La pregunta sobre cuánto afecta la situación de Rodrigo Rojas Vade a su sector y a la Convención Constitucional no es fácil de responder. No depende solo del hecho mismo y del individuo, sino también de la reacción de los demás. Mientras en lo que queda de la Lista del Pueblo ha primado la solidaridad o el silencio, en la Convención la crítica ha sido transversal. Entre todos ellos, particularmente sabia ha sido la posición tomada por la testera: tanto la presidenta Loncón como el vicepresidente Bassa evitaron hacer juicios personales (renunciando con ello a hacer leña del árbol caído o al típico gesto para la galería), fueron explícitos en que no habría defensas corporativas, aceptaron la renuncia de Rojas Vade a la vicepresidencia adjunta y pusieron los antecedentes en manos de la Justicia, para que sea ella y no las opiniones personales la que establezca las responsabilidades penales, si las hubiera. Frente a este proceder impecable en forma y fondo, la declaración de la constituyente Marcela Cubillos, según la cual “lo que ha ocurrido es un daño quizás irremediable a la credibilidad de la Convención”, parece excesiva.
Este proceder dista de lo hemos visto más de alguna vez en los últimos años en la política chilena, donde nunca nadie es culpable de nada, donde se hacen gárgaras con la presunción de inocencia propia tal como con la presunción de culpabilidad de los adversarios, donde se ha puesto incluso a instituciones como el Ministerio Público o el Servicio de Impuestos Internos al servicio de situaciones que la ciudadanía interpreta como de impunidad transversal.
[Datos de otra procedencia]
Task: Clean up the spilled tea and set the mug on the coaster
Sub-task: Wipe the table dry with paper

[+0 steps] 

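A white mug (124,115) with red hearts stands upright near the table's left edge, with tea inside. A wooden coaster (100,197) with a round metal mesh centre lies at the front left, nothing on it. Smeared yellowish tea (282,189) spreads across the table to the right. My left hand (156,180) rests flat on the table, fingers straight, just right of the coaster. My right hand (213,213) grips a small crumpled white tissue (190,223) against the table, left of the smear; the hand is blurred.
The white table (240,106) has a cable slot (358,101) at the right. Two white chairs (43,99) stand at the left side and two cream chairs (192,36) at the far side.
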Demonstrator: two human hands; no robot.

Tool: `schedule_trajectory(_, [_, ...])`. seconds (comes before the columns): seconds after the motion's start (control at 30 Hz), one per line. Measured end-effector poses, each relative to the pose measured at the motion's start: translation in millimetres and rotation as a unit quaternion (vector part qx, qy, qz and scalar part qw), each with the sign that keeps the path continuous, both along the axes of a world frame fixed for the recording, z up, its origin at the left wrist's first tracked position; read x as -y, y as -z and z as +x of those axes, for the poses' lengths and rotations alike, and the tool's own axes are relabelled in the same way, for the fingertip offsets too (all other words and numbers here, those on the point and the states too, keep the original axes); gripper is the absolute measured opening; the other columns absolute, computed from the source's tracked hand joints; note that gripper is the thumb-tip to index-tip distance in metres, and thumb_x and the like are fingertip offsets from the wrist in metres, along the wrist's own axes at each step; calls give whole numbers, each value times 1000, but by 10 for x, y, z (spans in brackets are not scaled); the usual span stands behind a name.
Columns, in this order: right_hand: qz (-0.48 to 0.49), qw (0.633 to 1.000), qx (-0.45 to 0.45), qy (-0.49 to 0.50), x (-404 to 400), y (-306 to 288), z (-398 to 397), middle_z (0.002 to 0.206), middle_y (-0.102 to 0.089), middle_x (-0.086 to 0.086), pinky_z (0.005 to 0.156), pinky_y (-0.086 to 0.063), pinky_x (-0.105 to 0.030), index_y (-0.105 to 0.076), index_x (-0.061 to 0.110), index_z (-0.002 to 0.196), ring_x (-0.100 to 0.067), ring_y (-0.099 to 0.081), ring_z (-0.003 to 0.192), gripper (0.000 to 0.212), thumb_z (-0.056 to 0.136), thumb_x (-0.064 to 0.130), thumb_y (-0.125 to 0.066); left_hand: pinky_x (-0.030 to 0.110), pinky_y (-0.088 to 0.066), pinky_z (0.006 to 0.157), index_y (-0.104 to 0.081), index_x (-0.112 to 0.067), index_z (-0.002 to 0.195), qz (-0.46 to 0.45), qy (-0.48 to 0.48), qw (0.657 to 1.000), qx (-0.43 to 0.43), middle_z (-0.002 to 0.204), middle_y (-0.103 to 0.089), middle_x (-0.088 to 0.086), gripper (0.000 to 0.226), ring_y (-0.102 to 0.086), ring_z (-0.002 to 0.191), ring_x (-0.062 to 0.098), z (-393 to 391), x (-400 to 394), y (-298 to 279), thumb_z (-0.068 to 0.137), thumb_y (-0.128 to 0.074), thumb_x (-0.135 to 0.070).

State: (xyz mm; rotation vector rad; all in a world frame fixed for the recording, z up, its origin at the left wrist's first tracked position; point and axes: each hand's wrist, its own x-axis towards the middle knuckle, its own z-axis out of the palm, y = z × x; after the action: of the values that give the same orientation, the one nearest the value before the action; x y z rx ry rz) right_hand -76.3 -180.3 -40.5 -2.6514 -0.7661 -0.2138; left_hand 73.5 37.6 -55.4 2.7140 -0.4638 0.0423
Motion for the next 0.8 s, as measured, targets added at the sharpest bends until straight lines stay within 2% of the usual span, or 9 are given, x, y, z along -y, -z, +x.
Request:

Esas conductas sí que le han hecho daño a la credibilidad de la democracia, del sistema político y de las instituciones, por lo que la Convención Constitucional, lejos de verse afectada con esta situación, podría verse enormemente fortalecida al actuar como un órgano de la República responsable, que entiende la importancia histórica de su mandato y que se desempeña a la altura de las circunstancias.
Lo que procede ahora es que la Convención continúe con la misma denodada voluntad colectiva de avanzar exhibida hasta ahora, con la claridad de que no será el primero ni el más severo obstáculo que deberá sortear, pero con la convicción también de que su rol es histórico. Éste no es un asunto de una persona, siquiera de un grupo, sino de millones de habitantes de este territorio que, diversos entre sí, salieron a las calles coincidiendo intuitivamente en la necesidad de construir un nuevo pacto colectivo.